### Entries supplied ###

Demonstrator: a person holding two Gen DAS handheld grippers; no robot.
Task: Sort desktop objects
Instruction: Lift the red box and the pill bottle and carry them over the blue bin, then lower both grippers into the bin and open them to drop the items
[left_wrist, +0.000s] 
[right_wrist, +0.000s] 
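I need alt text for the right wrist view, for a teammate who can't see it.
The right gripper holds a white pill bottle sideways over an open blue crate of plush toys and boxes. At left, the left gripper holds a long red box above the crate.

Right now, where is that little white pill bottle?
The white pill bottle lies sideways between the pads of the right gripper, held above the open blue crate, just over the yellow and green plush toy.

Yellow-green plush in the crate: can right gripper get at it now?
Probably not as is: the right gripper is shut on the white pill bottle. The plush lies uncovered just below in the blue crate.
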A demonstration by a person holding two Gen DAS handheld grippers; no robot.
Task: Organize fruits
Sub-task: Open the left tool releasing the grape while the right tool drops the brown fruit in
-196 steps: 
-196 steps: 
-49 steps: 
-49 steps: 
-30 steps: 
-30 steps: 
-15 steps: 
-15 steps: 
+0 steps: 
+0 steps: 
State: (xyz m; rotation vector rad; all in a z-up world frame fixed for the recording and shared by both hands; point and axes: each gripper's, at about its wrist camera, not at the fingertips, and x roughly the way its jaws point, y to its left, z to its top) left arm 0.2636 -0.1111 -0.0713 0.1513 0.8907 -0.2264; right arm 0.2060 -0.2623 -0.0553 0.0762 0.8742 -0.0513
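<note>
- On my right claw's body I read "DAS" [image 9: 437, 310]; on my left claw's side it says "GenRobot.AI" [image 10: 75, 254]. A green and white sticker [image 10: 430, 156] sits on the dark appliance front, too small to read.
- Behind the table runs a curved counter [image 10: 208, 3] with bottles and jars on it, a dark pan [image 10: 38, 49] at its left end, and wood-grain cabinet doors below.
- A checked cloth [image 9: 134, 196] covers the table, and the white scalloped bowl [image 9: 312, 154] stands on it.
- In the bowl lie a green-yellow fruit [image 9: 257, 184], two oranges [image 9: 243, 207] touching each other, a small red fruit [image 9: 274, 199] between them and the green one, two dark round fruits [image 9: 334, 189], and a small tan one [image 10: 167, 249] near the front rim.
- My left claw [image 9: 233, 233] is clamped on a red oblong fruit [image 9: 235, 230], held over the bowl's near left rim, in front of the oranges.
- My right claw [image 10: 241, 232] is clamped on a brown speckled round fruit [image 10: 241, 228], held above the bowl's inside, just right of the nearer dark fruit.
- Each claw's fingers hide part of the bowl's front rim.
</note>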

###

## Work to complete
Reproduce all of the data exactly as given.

## Answer space
Demonstrator: a person holding two Gen DAS handheld grippers; no robot.
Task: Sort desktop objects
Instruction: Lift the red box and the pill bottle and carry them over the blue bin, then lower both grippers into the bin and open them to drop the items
[left_wrist, +0.000s] 
[right_wrist, +0.000s] 
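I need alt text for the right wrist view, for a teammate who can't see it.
The right gripper holds a white pill bottle sideways over an open blue crate of plush toys and boxes. At left, the left gripper holds a long red box above the crate.

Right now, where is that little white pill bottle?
The white pill bottle lies sideways between the pads of the right gripper, held above the open blue crate, just over the yellow and green plush toy.

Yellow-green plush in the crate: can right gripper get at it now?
Probably not as is: the right gripper is shut on the white pill bottle. The plush lies uncovered just below in the blue crate.
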A demonstration by a person holding two Gen DAS handheld grippers; no robot.
Task: Organize fruits
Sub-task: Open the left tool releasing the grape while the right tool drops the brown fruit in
-196 steps: 
-196 steps: 
-49 steps: 
-49 steps: 
-30 steps: 
-30 steps: 
-15 steps: 
-15 steps: 
+0 steps: 
+0 steps: 
State: (xyz m; rotation vector rad; all in a z-up world frame fixed for the recording and shared by both hands; point and axes: each gripper's, at about its wrist camera, not at the fingertips, and x roughly the way its jaws point, y to its left, z to its top) left arm 0.2636 -0.1111 -0.0713 0.1513 0.8907 -0.2264; right arm 0.2060 -0.2623 -0.0553 0.0762 0.8742 -0.0513
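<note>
- On my right claw's body I read "DAS" [image 9: 437, 310]; on my left claw's side it says "GenRobot.AI" [image 10: 75, 254]. A green and white sticker [image 10: 430, 156] sits on the dark appliance front, too small to read.
- Behind the table runs a curved counter [image 10: 208, 3] with bottles and jars on it, a dark pan [image 10: 38, 49] at its left end, and wood-grain cabinet doors below.
- A checked cloth [image 9: 134, 196] covers the table, and the white scalloped bowl [image 9: 312, 154] stands on it.
- In the bowl lie a green-yellow fruit [image 9: 257, 184], two oranges [image 9: 243, 207] touching each other, a small red fruit [image 9: 274, 199] between them and the green one, two dark round fruits [image 9: 334, 189], and a small tan one [image 10: 167, 249] near the front rim.
- My left claw [image 9: 233, 233] is clamped on a red oblong fruit [image 9: 235, 230], held over the bowl's near left rim, in front of the oranges.
- My right claw [image 10: 241, 232] is clamped on a brown speckled round fruit [image 10: 241, 228], held above the bowl's inside, just right of the nearer dark fruit.
- Each claw's fingers hide part of the bowl's front rim.
</note>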

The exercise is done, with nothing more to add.